What is being asked
Copy every line of the material precisely.
════════════════
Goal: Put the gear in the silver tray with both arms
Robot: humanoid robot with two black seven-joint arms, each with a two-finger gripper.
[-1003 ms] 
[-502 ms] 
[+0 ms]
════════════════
Result
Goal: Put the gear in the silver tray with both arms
Robot: humanoid robot with two black seven-joint arms, each with a two-finger gripper.
[-1003 ms] 
[-502 ms] 
[+0 ms]

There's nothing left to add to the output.